───── DATASET RECORDS
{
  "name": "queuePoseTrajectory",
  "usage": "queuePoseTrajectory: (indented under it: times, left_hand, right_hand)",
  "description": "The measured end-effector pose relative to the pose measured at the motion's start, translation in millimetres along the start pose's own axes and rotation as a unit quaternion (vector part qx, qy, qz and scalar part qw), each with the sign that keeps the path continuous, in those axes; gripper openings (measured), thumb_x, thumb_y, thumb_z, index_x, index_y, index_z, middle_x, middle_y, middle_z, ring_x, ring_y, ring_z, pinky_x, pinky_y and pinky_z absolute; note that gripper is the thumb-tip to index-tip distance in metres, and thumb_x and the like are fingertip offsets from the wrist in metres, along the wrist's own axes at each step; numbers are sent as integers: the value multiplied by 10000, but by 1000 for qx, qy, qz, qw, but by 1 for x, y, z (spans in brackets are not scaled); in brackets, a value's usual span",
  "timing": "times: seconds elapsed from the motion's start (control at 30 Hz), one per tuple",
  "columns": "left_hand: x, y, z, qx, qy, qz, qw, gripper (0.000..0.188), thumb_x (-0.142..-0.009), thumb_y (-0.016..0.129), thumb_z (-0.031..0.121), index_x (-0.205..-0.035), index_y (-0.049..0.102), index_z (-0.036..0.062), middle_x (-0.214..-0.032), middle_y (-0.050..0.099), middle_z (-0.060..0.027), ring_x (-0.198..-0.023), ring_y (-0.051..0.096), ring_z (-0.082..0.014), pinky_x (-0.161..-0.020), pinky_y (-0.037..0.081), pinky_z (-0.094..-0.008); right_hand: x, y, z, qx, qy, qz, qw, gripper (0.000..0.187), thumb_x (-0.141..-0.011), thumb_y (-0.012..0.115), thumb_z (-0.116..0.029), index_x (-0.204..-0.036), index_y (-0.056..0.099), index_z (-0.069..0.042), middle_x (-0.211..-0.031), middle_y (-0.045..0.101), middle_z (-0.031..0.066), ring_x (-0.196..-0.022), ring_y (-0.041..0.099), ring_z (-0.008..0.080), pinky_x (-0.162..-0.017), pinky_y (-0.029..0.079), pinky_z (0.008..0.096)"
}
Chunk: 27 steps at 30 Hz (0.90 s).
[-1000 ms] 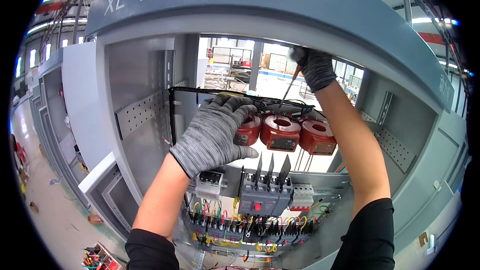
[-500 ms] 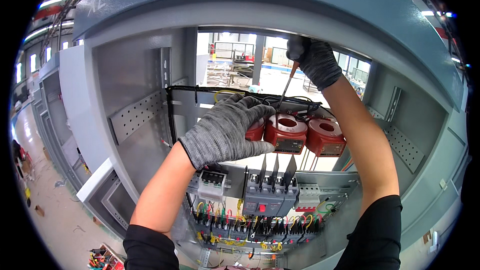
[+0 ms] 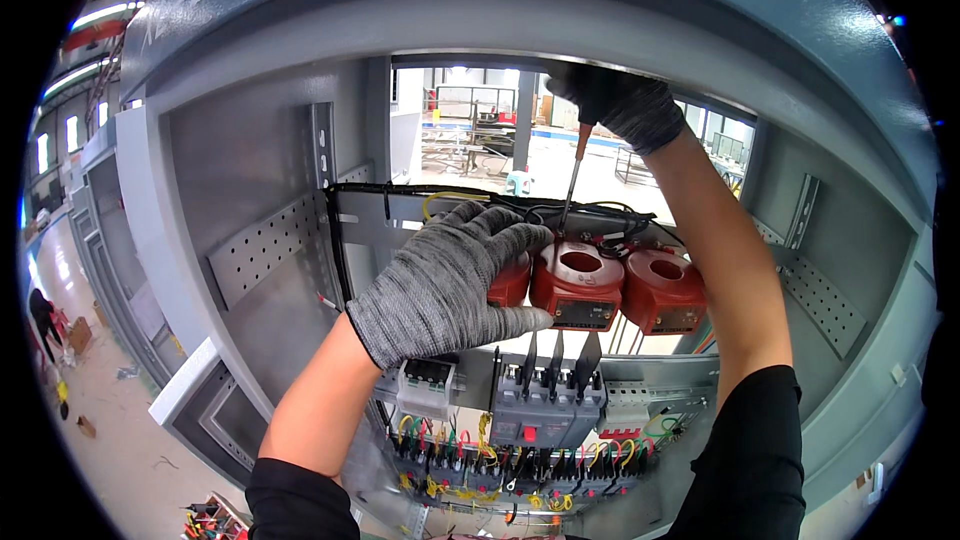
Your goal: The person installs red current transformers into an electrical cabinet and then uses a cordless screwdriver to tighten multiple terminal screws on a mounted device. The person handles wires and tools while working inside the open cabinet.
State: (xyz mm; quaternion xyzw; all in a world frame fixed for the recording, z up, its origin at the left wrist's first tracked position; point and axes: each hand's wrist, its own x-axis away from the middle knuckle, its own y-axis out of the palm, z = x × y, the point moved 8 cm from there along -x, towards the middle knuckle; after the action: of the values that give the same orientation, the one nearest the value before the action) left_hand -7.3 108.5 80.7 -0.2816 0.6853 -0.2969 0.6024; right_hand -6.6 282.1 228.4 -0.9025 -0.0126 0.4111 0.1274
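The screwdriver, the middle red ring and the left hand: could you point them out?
Screwdriver (image 3: 573,185): head view, on its metal shaft.
Middle red ring (image 3: 577,289): head view, on the casing below its hole.
Left hand (image 3: 448,285): head view, on the back of its glove.

My left glove (image 3: 445,285) is mottled grey, my right glove (image 3: 630,110) seemingly darker in shadow; the ring-shaped blocks (image 3: 572,286) are red, my sleeves (image 3: 300,500) black.

Single head-worn fisheye view, facing forward and down into grey cabinet (image 3: 450,15) at close range.
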Motion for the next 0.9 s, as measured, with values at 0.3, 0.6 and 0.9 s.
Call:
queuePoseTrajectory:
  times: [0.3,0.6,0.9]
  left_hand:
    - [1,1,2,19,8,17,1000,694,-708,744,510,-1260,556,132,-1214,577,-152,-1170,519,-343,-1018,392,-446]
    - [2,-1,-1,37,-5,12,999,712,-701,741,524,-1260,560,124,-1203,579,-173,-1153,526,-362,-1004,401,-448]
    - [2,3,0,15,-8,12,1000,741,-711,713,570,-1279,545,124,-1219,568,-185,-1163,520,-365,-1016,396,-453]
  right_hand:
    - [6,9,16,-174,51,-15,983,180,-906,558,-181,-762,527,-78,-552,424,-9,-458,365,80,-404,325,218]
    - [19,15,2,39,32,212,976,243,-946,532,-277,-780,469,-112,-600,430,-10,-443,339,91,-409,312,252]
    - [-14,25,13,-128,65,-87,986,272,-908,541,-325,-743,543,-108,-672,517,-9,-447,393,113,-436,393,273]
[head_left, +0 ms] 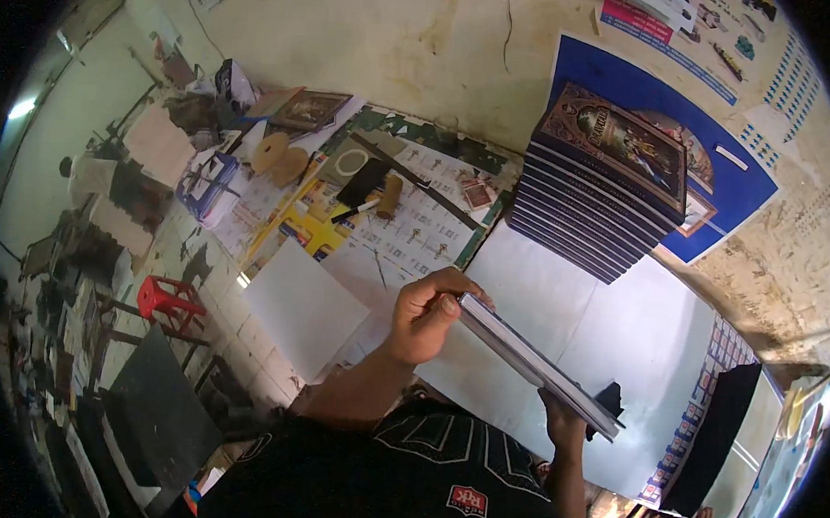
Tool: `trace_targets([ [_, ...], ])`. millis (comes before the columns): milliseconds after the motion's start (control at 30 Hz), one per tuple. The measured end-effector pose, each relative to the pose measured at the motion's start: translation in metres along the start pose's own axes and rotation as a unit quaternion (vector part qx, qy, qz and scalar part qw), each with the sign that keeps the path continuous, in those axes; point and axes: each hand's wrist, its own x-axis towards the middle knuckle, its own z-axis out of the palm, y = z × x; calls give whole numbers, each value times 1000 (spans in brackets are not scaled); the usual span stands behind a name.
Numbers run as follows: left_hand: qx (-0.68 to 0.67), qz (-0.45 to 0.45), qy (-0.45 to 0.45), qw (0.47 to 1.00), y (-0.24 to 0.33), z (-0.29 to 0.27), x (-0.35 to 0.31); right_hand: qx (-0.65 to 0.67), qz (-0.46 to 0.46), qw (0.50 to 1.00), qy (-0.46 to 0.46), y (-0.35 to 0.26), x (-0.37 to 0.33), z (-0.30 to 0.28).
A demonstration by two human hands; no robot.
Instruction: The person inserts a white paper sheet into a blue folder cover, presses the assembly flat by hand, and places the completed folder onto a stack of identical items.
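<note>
A book (540, 366), seen nearly edge-on, slants across in front of my body, above the white table sheet. My left hand (424, 317) grips its upper left end, with the thumb on the near side and the fingers over the top. At its lower right end my right hand (563, 421) holds it from the near side; part of those fingers is hidden behind the book. Beyond it stands a tall stack of thick books (614, 161) with dark, ornate covers. A small black piece (609, 397) shows just past the book's right end.
White sheets (525, 273) cover the table. To the left lie a blank white sheet (307, 301), a marker (355, 210), a cardboard roll (389, 196), a long metal ruler (418, 180) and tape rolls (289, 165). A red stool (168, 299) stands on the floor. Wall posters (720, 50) hang behind.
</note>
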Motion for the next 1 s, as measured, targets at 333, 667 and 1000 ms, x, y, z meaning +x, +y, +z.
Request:
trace_targets([
  [333,104,-75,81,988,-26,7,17,97,101,983,-121,14,8,-33],
  [667,-109,-220,244,938,-61,-10,27,3,80,989,126,-79,100,-72],
  [1000,-51,-285,326,900,-65,-76,-48,178,-154,875,423,-167,231,-116],
])
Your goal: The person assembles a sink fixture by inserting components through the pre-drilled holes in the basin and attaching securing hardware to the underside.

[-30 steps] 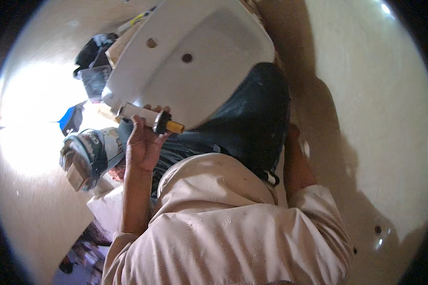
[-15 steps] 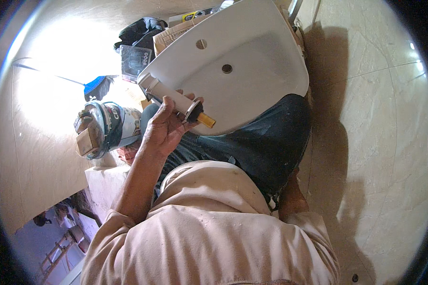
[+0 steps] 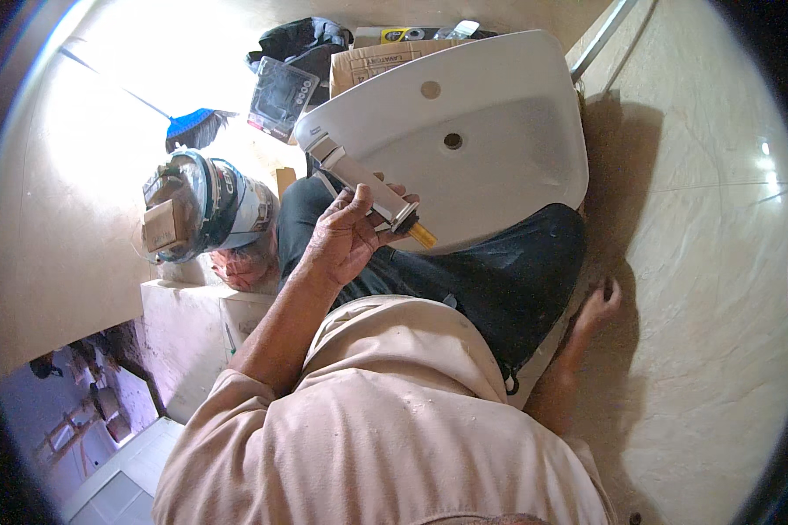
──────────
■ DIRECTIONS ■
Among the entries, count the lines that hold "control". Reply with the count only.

■ TASK OUTPUT ■
2